Supply is not moving fast. Data centers “can be built faster than the generation needed to serve them,” PJM spokesman Jeff Shields said. Last week, the operator asked some users to limit consumption to avoid blackouts as a heat wave pushed peak demand to record highs.

The data center maintains that the surge is forcing overdue network updates. Aaron Tinjum of the Data Center Coalition also points to plant retirements and throughput limits as culprits.
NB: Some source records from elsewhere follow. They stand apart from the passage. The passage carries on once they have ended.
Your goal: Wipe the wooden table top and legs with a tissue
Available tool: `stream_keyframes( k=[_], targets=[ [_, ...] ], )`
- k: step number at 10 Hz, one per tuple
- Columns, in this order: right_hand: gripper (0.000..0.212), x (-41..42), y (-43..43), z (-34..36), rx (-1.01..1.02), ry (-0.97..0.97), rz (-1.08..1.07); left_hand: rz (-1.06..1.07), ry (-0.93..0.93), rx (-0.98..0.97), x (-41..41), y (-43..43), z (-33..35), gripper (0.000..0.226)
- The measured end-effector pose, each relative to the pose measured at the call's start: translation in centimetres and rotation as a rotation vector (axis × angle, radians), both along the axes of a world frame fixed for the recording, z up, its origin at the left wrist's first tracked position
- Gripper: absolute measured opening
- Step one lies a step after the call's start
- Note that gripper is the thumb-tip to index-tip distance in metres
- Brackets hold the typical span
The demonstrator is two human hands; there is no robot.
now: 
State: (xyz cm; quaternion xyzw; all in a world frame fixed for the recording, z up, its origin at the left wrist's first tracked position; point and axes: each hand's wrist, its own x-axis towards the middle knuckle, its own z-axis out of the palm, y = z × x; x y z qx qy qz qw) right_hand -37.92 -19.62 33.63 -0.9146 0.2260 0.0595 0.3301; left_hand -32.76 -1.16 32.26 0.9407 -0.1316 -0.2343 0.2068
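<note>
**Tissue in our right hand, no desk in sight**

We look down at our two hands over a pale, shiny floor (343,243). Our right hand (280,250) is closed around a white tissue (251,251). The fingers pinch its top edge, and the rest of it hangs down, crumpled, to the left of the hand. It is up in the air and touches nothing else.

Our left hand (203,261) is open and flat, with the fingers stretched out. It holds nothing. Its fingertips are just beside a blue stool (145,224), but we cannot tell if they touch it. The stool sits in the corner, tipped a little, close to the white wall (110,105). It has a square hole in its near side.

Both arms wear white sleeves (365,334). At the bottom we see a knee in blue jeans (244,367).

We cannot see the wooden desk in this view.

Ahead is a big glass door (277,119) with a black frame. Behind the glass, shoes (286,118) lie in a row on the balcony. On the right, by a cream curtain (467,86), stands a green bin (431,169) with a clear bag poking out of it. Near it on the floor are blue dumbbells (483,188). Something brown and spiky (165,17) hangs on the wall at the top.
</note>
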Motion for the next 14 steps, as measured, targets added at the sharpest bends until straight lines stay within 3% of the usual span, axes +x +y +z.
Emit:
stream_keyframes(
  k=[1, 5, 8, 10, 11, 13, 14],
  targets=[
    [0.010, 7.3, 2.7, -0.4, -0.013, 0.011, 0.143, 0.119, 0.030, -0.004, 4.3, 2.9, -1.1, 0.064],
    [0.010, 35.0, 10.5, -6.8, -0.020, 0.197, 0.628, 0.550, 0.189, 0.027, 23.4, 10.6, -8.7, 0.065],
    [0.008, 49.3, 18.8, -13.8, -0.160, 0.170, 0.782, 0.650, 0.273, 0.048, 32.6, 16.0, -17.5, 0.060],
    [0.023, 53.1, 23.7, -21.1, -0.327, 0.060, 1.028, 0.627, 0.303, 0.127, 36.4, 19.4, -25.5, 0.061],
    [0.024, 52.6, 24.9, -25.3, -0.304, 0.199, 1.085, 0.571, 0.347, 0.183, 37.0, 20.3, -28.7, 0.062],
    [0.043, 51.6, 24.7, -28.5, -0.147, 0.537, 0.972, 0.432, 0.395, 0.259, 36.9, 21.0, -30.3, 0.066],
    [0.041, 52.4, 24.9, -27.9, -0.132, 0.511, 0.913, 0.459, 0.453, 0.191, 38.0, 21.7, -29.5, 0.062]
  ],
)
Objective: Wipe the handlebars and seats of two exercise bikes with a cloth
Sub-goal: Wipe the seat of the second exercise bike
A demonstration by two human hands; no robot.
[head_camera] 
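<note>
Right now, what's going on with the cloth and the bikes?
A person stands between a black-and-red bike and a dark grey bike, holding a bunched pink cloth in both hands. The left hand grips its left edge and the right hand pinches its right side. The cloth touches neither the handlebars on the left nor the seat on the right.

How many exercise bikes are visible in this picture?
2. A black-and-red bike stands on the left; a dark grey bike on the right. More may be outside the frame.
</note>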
For owners with thin edges, even a small rise bites. Belden raised brick prices 4% and still saw profits shrink. “There will be some companies on the razor’s edge” Brad Belden, the company’s president, said about it.

Others improvise. Plaskolite, a plastics manufacturer, has seen annual capacity increase from $200,000 to $1.2 million at its plants in Pennsylvania and Ohio, which draw direct natural gas feed. Tosoh SMD, an electronics-materials firm in Grove City, Ohio, is thinking about graveyard shift manufacturing when electricity prices drop.

Regulators respond, though not always in the factories’ favor. Manufacturers sit in the same grade class as data centers, so regulations meant to protect households can catch them as well.

The Federal Energy Regulatory Commission wants domestically generated firms to pay transmission fees for generator-applied power, and at least 10 states have their own pending data center regulations. The battle reflects the end times A vote on who pays for AI data center energy.

Interests are political. As President Donald Trump pushes domestic manufacturing, rising bills threaten some factories. The White House said it is signing technology firms “Ratepayer Protection Pledge” and ordered new PJM power plants funded by tech companies. The industry, meanwhile, is betting record of nuclear including SMR deals.

“Manufacturers are not data centers” Paul Cicio of Industrial Energy Consumers of America said. For now, the promise of an American industrial revival is quietly increasing the cost of keeping its oldest factories under construction.